Each line of the data that includes the string "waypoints" is to be copied out.

● **Stored records**:
►

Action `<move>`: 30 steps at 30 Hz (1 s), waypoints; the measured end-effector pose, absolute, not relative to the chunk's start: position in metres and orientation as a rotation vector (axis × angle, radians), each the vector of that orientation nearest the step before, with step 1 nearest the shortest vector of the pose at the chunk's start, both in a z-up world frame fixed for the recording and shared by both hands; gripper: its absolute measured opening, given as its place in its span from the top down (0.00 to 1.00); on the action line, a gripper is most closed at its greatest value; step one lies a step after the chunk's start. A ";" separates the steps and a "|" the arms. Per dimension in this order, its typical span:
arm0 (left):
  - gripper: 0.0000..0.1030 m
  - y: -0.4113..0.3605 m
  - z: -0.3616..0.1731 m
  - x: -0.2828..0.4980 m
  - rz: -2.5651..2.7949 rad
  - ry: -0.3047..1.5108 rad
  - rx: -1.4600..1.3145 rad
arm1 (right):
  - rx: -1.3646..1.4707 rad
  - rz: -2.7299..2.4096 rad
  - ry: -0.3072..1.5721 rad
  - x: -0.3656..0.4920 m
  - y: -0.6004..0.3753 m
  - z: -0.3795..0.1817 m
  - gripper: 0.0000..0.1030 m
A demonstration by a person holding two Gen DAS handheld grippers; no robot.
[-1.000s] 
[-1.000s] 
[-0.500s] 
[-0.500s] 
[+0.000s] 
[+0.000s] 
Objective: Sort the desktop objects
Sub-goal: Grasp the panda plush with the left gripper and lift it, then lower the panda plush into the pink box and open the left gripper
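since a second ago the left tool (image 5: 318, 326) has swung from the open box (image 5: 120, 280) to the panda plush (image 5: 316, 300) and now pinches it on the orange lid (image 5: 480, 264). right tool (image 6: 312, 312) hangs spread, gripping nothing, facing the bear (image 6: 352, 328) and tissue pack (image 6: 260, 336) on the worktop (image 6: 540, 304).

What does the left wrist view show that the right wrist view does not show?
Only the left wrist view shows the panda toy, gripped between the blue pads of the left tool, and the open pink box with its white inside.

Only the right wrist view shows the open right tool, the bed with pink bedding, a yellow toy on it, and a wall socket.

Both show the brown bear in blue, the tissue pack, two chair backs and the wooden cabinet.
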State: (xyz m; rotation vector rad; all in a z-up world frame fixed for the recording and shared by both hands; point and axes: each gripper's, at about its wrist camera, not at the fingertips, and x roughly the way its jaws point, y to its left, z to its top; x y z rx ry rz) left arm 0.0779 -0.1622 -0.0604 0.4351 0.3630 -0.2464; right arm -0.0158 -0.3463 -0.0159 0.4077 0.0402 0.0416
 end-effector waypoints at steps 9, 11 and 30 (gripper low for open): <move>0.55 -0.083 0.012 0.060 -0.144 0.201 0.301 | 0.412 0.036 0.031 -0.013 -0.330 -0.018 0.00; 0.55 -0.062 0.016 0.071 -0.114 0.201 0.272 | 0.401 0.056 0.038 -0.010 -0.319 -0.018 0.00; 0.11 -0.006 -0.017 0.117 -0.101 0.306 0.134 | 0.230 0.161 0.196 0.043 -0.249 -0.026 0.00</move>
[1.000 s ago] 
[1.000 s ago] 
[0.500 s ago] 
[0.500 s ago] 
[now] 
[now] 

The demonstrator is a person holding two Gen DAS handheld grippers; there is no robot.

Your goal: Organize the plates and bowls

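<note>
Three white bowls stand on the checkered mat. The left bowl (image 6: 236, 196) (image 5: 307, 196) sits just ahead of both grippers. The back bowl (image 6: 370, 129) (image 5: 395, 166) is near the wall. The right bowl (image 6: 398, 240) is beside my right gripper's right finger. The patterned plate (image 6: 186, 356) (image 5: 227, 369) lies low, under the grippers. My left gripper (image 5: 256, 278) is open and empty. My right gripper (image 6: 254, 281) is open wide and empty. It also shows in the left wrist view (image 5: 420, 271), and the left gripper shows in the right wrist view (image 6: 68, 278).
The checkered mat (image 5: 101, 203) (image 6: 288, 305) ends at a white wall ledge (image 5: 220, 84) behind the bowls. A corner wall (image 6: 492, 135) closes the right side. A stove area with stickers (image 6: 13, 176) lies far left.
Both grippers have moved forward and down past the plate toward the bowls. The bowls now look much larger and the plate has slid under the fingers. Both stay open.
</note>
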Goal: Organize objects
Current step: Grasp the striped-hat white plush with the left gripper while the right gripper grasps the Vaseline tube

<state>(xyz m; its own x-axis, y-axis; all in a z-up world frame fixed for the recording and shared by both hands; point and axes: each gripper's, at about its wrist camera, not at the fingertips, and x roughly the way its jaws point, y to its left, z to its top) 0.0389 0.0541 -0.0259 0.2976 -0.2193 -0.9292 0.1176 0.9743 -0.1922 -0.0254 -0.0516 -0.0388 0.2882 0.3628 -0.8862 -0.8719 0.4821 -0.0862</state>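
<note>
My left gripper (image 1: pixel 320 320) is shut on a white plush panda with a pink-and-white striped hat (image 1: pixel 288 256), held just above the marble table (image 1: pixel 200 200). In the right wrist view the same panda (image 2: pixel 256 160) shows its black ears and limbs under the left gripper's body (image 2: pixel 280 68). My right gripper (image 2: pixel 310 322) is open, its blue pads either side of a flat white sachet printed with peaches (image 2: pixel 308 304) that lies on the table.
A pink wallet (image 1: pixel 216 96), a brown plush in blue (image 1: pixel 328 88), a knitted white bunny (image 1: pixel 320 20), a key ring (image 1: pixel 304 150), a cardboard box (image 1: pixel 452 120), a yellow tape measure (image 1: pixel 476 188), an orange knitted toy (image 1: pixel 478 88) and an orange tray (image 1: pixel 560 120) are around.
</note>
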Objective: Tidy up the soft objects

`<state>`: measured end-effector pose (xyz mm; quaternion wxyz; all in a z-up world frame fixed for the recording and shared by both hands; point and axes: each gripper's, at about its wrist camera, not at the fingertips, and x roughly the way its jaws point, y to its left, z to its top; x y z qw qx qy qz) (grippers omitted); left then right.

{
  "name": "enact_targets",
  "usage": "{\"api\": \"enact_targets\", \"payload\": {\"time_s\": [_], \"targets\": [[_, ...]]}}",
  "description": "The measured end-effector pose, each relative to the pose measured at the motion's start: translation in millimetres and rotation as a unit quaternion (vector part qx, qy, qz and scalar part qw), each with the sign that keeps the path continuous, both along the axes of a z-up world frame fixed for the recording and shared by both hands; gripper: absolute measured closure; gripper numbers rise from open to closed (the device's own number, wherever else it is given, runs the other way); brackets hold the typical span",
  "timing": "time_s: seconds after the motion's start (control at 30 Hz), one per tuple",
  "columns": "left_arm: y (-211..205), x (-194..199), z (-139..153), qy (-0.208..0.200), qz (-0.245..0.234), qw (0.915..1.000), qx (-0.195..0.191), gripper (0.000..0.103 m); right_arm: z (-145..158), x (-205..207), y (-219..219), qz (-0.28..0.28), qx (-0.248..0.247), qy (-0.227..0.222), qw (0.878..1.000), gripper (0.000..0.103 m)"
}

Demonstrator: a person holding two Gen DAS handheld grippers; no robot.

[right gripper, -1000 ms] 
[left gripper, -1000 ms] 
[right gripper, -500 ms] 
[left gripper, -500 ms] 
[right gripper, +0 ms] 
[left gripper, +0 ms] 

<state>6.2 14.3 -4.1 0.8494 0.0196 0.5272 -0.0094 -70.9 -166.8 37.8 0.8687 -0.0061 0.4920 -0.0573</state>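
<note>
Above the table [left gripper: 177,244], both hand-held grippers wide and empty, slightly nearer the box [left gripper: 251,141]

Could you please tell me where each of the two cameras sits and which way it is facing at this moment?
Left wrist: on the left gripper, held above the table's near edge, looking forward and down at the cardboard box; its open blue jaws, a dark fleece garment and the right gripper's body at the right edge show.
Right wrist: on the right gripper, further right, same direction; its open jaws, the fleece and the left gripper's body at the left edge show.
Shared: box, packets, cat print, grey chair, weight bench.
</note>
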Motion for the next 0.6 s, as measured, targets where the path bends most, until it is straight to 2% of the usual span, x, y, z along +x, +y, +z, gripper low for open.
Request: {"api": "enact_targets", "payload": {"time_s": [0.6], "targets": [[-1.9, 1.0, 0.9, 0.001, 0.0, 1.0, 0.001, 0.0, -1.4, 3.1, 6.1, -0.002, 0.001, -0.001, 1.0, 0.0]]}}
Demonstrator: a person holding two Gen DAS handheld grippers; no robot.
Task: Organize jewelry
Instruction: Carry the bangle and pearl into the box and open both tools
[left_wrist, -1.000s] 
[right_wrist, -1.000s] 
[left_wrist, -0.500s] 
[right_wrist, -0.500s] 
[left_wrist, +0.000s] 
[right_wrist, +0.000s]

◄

● **Result of this exercise**:
Action `<move>`: 30 steps at 30 Hz (1 s), waypoints; the measured end-effector pose, absolute, not relative to the chunk's start: position in metres and orientation as a rotation vector (axis × angle, radians), each the vector of that orientation nearest the step before, with step 1 nearest the shortest vector of the pose at the chunk's start, both in a z-up world frame fixed for the recording and shared by both hands; gripper: its absolute measured opening, given as its place in its span from the top down (0.00 to 1.00); on the action line, a gripper is most closed at its greatest value; step one lies a step after the chunk's start. A ";" separates the steps and a "|" the arms. Per dimension in this order, its typical span:
 end-effector waypoints at steps 9, 11 and 30 (gripper low for open): <move>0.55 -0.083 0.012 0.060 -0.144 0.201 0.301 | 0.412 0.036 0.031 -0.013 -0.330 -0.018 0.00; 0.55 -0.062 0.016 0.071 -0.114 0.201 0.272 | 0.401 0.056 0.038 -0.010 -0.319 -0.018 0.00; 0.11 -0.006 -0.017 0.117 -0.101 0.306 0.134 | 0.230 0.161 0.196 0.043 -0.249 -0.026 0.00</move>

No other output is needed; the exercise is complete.